Je laisse les Girls lui répondre et dès qu’elles rebroussent chemin, j’attaque le sujet.

— Madame, pourquoi ma famille me dit qu’on les empêche de se rendre au lieu de la cérémonie? je lui demande en français, ce n’est plus l’heure des cajoleries.

—What family are we talking about? Why aren’t they here already? It’s 9:30.

— Justement, 9 h 30 suppose qu’il nous reste 30 minutes. Toute notre famille ne réside pas à Boukarou quand même. Pourquoi vous prenez des décisions sans nous en parler? Ça rend les choses compliquées madame et je déteste qu’on me complique la tâche quand j’ai déjà beaucoup à gérer.

-OK, let me apologize. As I said….

Son blabla de “J’ai tendance à agir rapidement quand je suis excitée ne m’intéresse plus». J’entends simplement la fin où elle m’explique qu’elle voulait que les voies soient dégagées pour l’arrivée de ses fils d’où l’initiative de verrouiller les routes. Elle en profite pour me glisser une pique. Apparemment, on aurait laissé ma famille passer s’ils avaient présenté leurs invitations, ce qui m’énerve même. Ça veut donc dire que les Wiyao/Akueson n’ont pas pensé à venir avec. Bref, je rappelle Ciara pour connaître leur position exacte et me dirige vers eux quand on me klaxonne subitement.

—What are you doing? Get in the car!

— Ils sont à moins de cinq minutes à pied El…

—So? Your shoes shouldn’t get dirty now, come on, elle me reproche presque.

Je monte oh, je n’ai plus de force, je monte simplement dans l’un des fameux véhicules qui tournait la tête aux filles. Les gendarmes ont pratiquement barricadé les entrées en fait. Impossible d’entrer sans leur coopération. À voir la face tendue de Romelio, je comprends qu’il s’est égosillé et ce qui m’énerve c’est que ces derniers jours, on l’a tellement fatigué dans cette histoire d’organisation.

— Vraiment mon grand, je n’ai pas les mots, excuse…

— Ce n’est rien tata. On ne va pas gâcher la journée maintenant, Romelio choisit d’être conciliant même si je lis sur son visage l’envie d’en coller une aux gendarmes.

Ciara qui me voit depuis la voiture descend et l’élan que prend Antoine me fait avancer rapidement. Sa sœur et Loussika lui agrippent également le bras, ayant compris en voyant son regard cibler Eliza.

— Je te donne entièrement raison Antoine, seulement pour aujourd’hui tu as tous les droits…., je m’essaie.

— Non mais elle…

— Eh Antoine, je t’ai expliqué ou pas? S’il te plaît, pense à Elikem. Cette journée ne sera pas éternelle, lui rappelle Ciara.

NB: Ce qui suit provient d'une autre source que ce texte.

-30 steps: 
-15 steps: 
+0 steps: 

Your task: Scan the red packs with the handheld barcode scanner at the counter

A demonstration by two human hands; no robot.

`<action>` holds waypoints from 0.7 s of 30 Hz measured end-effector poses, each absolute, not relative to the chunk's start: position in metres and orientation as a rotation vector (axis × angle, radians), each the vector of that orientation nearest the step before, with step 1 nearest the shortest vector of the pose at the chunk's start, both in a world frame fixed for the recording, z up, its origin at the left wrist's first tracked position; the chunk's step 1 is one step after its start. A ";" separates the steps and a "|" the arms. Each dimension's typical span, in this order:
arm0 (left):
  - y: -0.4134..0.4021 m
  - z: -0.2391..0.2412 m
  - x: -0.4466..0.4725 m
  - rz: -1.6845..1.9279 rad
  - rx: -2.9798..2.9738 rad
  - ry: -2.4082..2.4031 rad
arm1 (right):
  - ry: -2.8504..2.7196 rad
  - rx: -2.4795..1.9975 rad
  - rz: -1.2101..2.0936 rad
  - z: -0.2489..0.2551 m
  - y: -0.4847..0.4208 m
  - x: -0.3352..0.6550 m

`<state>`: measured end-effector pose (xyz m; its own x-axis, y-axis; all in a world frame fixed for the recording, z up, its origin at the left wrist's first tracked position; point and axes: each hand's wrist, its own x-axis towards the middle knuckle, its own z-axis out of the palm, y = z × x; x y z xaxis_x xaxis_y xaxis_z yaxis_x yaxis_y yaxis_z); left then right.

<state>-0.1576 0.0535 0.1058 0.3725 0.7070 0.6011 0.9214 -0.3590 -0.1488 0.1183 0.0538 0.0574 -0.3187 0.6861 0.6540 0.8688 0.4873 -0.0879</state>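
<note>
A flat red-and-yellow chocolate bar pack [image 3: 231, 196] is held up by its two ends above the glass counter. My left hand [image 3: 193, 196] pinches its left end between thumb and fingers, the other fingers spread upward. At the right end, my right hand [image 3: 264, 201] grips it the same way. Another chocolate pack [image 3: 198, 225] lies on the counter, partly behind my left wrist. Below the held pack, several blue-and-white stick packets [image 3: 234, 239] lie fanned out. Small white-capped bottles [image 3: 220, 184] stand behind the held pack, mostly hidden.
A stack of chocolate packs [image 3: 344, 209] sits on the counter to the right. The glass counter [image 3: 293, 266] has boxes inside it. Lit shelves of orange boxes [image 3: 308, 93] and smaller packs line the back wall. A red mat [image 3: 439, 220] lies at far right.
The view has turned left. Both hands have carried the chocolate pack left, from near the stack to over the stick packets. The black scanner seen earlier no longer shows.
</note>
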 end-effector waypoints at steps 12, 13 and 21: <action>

Romelio se rapproche et à quatre on essaie de le raisonner jusqu’à ce qu’il relâche le souffle nerveux qu’il gardait dans son cœur. Mon cœur ne retourne à sa place que lorsqu’il accepte de retourne dans la voiture avec Loussika.

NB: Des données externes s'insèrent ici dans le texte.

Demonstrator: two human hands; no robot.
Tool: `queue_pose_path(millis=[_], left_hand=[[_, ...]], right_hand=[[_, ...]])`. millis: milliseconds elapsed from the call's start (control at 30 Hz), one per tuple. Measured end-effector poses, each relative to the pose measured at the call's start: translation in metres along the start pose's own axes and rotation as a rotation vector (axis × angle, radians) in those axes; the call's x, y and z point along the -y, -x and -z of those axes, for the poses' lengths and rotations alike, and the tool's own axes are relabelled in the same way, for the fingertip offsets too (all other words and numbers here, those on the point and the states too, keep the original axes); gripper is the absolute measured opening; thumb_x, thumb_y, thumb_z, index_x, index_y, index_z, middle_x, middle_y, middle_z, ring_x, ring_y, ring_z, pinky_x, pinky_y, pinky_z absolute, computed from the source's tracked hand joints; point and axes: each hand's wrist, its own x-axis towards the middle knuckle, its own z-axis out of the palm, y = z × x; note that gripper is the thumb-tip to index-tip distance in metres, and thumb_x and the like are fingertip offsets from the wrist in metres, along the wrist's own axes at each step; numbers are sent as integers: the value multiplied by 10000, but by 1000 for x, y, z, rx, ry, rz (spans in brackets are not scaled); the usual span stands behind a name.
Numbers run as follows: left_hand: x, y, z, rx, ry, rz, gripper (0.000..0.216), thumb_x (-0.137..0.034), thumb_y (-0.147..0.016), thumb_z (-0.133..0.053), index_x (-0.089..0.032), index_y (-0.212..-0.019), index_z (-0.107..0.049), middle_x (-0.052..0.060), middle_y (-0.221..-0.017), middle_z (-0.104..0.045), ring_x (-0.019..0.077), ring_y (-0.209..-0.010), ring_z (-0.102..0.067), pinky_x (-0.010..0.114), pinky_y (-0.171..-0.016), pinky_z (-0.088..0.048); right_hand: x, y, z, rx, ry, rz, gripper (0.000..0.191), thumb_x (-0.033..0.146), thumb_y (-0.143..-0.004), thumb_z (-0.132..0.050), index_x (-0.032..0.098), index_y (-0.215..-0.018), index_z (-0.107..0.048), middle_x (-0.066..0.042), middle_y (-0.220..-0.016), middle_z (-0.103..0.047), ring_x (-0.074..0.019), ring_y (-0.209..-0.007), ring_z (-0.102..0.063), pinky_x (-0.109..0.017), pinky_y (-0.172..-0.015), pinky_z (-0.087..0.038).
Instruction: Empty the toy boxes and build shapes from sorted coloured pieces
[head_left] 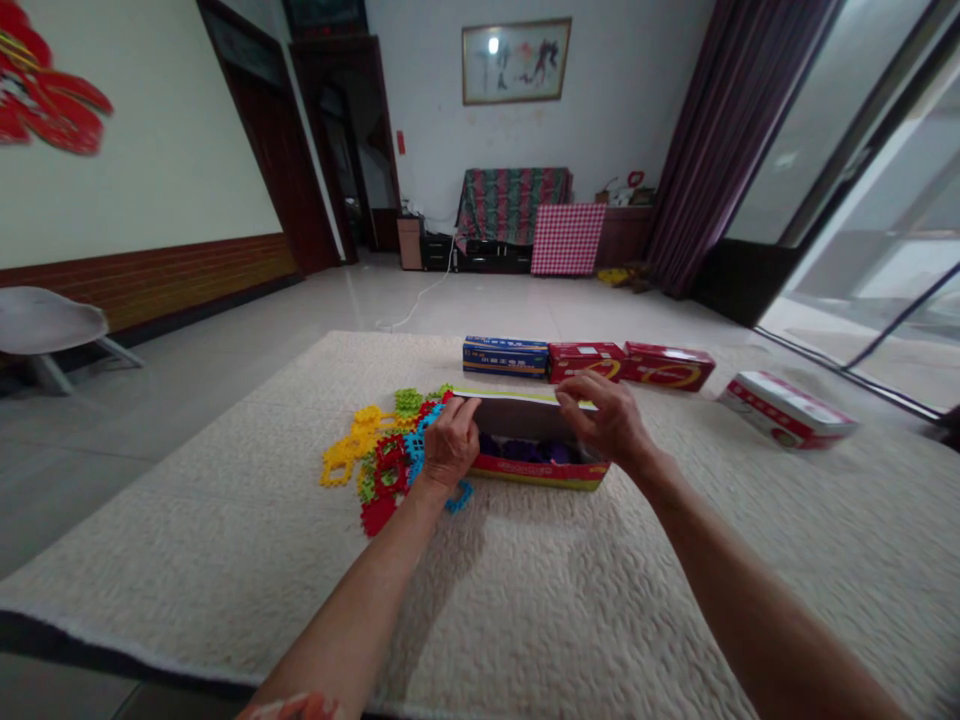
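An open red-and-yellow cardboard box lies on a cream rug, with purple pieces inside. Its raised white-and-yellow lid stands along the far side. My left hand grips the lid's left end, and my right hand holds its right part with the fingers curled over the top edge. To the left of the box lies a heap of interlocking plastic pieces in yellow, green, red and blue, touching my left wrist. Part of the box interior is hidden by the lid and my hands.
Behind the open box stand a blue box and two red boxes. A red-and-white box lies tilted at the right. The rug's near edge runs across the lower left, and a white chair stands beyond its left side.
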Motion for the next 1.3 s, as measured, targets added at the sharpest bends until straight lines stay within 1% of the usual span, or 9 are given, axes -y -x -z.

— Magnim? je demande vu qu’il n’est pas dans les parages.

— Parti en avance avec Macy, Aurore et nos invitations. Bien sûr aucun d’eux n’a pensé à regarder son téléphone en se disant que peut-être on ne pourrait pas entrer, grommèle Ciara.

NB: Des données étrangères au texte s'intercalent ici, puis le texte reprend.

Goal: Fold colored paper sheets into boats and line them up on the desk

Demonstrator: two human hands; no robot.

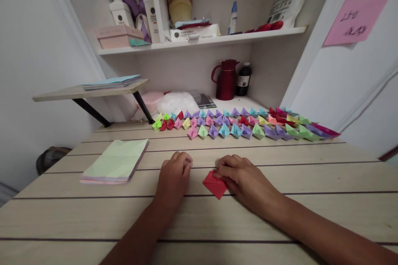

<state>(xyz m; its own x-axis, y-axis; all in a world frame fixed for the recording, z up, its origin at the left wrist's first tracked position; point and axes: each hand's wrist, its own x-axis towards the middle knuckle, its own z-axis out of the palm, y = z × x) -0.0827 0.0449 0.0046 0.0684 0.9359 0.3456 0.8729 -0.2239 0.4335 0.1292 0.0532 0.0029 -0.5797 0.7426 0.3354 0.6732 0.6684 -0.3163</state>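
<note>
A folded piece of red paper [214, 184] lies on the wooden table [199, 215] in front of me. My right hand [241, 176] rests on its right side, fingers bent and pressing its upper edge. My left hand [174, 176] sits just left of the paper as a loose fist on the table, and I see nothing in it. Beyond my hands, several small folded paper boats [236, 126] in many colours stand in rows across the table.
A stack of coloured paper sheets [115, 161] lies at the left. A small raised shelf [90, 91] holds more sheets. A dark red jug [226, 79], a dark bottle [243, 79] and a white plastic bag [177, 103] stand at the back under a wall shelf [202, 40].
</note>
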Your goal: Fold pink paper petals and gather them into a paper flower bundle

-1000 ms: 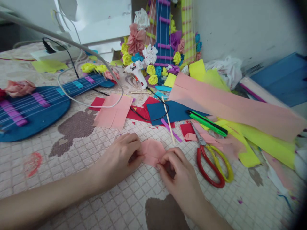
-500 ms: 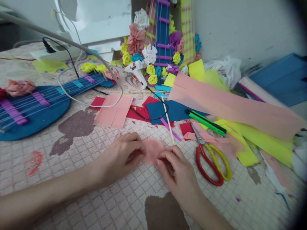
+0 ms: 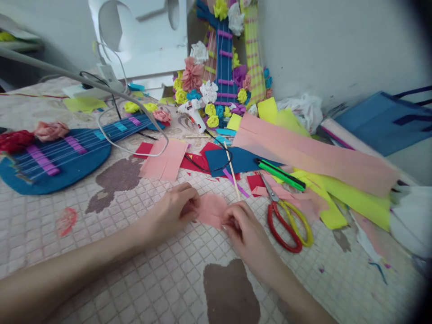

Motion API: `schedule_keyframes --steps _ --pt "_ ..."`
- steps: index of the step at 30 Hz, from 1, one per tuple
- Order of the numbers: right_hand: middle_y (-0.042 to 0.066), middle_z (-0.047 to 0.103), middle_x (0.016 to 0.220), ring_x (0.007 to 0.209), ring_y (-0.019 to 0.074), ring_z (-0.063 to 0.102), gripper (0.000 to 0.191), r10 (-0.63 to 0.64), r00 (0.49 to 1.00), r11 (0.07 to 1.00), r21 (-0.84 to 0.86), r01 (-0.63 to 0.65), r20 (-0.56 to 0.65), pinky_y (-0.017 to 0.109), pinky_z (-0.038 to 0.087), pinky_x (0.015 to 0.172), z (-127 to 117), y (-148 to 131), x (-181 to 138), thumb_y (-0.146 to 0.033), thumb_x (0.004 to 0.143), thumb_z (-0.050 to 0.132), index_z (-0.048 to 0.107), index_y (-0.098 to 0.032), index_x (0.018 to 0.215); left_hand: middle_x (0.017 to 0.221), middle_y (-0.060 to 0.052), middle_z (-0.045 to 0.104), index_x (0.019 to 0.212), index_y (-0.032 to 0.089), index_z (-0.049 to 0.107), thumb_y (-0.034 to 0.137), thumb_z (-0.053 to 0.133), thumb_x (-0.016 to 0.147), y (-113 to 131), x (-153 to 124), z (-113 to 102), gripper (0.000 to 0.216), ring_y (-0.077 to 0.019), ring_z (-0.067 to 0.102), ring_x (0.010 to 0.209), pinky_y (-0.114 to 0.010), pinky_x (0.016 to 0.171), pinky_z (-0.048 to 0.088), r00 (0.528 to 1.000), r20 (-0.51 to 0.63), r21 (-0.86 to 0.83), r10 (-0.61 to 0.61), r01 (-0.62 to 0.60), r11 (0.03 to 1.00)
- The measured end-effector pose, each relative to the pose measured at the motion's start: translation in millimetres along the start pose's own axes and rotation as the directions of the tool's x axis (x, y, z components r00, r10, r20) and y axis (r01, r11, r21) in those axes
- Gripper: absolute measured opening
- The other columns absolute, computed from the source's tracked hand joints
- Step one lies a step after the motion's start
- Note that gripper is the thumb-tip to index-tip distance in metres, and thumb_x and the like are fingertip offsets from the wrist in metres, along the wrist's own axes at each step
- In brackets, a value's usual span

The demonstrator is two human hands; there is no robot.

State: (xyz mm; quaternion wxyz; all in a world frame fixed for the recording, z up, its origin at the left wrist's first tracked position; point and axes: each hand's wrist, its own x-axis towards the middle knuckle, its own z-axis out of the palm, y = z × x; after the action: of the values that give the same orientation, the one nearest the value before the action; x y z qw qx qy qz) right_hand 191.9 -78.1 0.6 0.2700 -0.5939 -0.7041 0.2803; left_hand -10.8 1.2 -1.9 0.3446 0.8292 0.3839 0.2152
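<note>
A small pink piece of crepe paper [image 3: 211, 209] is stretched between my two hands, just above the patterned tablecloth. My left hand [image 3: 177, 207] pinches its left edge, thumb against fingers. The right edge is gripped by the fingertips of my right hand [image 3: 245, 227]. Beside my right hand lie scissors [image 3: 286, 220] with one red and one yellow handle loop, blades pointing away. A thin wooden stick [image 3: 232, 173] rests beyond the paper. Farther off, a stack of pink paper squares [image 3: 164, 159] lies near red paper and a blue sheet [image 3: 236, 161].
A blue paper guitar [image 3: 64, 155] with flowers lies at the left. A white glue gun [image 3: 194, 114] stands at the back, its cord trailing forward. To the right are a green cutter knife [image 3: 281, 175], a long pink strip [image 3: 313, 153] and yellow strips [image 3: 354, 200].
The view has shifted, showing more of the back and left. My hands keep hold of the pink crepe paper, which looks drawn slightly wider between them.
</note>
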Motion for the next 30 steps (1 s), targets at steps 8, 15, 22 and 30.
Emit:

— En même temps, c’est ce matin que j’ai découvert le périmètre créé autour du quartier. Bref, allez-y. Hormis Macy et Snam, les filles sont toujours à la maison si tu les cherches. Elle hoche la tête et on se dit à bientôt. Vu comment les choses se présentent ici, je préfère rester dehors jusqu’à l’arrivée du fiancé en cas d’autres incidents. Heureusement, les minutes précédant son arrivée se déroulent sans encombre. Les Ajavon, Eben le mari d’Océane et leur fils ainsi que ceux qui suivent n’ont aucun problème à passer la sécurité avec leurs invitations. Ça m’a surpris de voir certains se présenter, insistant qu’ils étaient amis des Laré Aw alors qu’il s’agissait d’employés de l’hôpital non invités. Par contre, il y avait de parfaits inconnus qui voulaient simplement s’infiltrer. Une vieille parmi eux a vraiment poussé le bouchon loin, se revendiquant l’amie de ma mère au point de me demander d’aller la questionner pour en avoir la preuve. Je n’aurais jamais pu prévoir ces événements et honnêtement, ça m’a soulagé de savoir les gendarmes sur place pour la journée. Ces derniers ouvrent grandement les voies quand le cortège du marié se signale. Les voitures s’alignent et sortent en premier les gens du magazine Source avec en tête la fille de ce matin. Leurs équipements en main, ils s’activent autour des quelques Asamoah déjà sortis de leurs véhicules. Notre marié apparaît enfin dans un complet simple mauve. Des hommes plus âgés que lui s’avancent avec le Kente vert, mauve et bleu royal qui a inspiré la tenue d’Elikem. Ils enroulent le vêtement sur son corps et l’un de ses frères lui présente les bijoux royaux, couronne, collier et bracelets de perles. Lui et ses frères que je connais me remarquent donc ils s’avancent ensemble vers moi. La maman Eliza les suit de très près.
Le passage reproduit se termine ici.